The present study compares extent and type of intimal cell death in atherectomy-derived primary coronary lesions associated with unstable versus stable angina and relates them to plaque composition. As expected, macrophages and lymphocytes indicating inflammatory events revealed a significantly larger portion in group 1 vs. group 2 plaques (25 vs. 10%), whereas overall intimal cellularity was similar. These data are confirmed by several ex vivo and post mortem studies that show the prevalence of macrophages in vulnerable lesions with focal localization in ruptured and eroded zones, irrespective of the dominant plaque architecture [3–8]. Also, apoptosis of macrophages was observed to a degree of 1–4% of the intimal cell pool, the more with acute coronary syndromes. This finding that was coincident with a higher frequency of macrophages in vulnerable coronary lesions, points to an increased intimal turn-over of macrophages with the onset of unstable angina. In this context, recent work on human carotid plaques demonstrated proliferative activity to be largely restricted to macrophages, but not to SMCs [29].

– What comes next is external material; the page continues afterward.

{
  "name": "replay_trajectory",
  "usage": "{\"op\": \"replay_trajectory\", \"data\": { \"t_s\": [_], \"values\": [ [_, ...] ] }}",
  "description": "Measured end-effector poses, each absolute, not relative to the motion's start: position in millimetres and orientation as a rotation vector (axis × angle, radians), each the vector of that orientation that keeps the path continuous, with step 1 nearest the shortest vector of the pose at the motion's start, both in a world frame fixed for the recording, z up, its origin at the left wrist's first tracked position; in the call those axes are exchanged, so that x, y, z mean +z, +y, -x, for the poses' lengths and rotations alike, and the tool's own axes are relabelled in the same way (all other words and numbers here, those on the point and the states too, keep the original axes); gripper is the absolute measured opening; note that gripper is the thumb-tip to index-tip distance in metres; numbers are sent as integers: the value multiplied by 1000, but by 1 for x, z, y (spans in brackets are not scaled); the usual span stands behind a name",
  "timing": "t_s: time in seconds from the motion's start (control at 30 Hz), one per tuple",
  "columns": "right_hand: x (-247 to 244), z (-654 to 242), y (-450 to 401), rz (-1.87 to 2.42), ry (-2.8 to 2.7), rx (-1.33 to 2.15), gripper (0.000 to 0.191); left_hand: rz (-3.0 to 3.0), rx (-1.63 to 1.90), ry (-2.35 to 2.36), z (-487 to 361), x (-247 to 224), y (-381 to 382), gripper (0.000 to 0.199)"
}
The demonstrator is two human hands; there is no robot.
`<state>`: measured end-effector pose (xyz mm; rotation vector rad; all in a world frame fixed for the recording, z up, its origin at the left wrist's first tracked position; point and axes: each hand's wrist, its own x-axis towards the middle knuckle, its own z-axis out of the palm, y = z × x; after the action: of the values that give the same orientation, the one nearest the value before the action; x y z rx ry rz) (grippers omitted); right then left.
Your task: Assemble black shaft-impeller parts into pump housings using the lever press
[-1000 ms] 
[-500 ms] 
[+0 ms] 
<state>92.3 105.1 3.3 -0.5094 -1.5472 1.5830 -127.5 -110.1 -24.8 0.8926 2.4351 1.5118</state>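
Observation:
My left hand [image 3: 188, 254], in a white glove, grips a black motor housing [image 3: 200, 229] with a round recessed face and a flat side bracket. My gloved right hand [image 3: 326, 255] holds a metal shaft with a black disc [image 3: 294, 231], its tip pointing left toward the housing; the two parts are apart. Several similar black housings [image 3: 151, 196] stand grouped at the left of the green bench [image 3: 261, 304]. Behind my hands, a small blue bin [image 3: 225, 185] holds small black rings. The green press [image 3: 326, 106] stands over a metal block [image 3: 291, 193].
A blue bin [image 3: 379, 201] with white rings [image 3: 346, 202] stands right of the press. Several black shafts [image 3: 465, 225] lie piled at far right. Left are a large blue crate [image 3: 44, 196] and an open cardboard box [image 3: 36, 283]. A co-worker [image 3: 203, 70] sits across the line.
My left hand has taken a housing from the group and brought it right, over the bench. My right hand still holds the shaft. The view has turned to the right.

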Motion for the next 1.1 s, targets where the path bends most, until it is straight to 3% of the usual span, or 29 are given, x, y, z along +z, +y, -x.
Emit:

Though SMCs represented the predominant intimal cell type in both lesion groups, their density was lower, when lesions were associated with unstable angina, as this is a widely accepted feature of vulnerable plaques [3, 5, 6]. In addition, most importantly, our data also demonstrate a significantly lower proportion of viable SMCs and, concordantly, a higher proportion of apoptotic SMCs in the intimal cell pool present in unstable angina lesions (Fig. 2). The programmed form of SMC death was consistently observed in all coronary atheroma specimens. Our finding of an increased percentage of SMCs that undergo apoptosis with unstable angina (Fig. 2) is accompanied by an increased frequency of apoptotic remnants (Fig. 4). Therefore, apoptosis could principally explain the loss of viable SMCs. However, the present report demonstrates that, in addition to apoptosis, accidental cell death events were also more frequently seen in group 1 versus group 2 lesions. Taken together, our data on coronary plaque composition clearly identify apoptosis and necrosis to be involved as key mechanisms in predisposing and/or eliciting plaque rupture via SMC depletion.

When we regard our data on apoptosis in more detail, apoptotic SMCs showed a markedly higher proportion in unstable versus stable angina plaque tissue with 24 and 12%, related to the total intimal cell pool, respectively (Fig. 2). These findings are confirmed by recent reports using immunohistochemical TUNEL labeling that described an apoptotic index between 10 and 46% for human coronary and peripheral plaque tissue [11, 12]. Interestingly, Han et al. [11] found maximal apoptosis in macrophage-rich areas, however, did not differentiate between arteriosclerotic lesions associated with unstable and stable angina. Also, one may critically question the specificity of the TUNEL test in detecting apoptosis and in differentiating it from the accidental type of cell death [30]. To overcome these limitations, the present study exclusively used transmission electron microscopy that is able to detect apoptotic events devoid of DNA fragmentation and definitely discriminate between apoptosis and necrosis [9, 19, 20].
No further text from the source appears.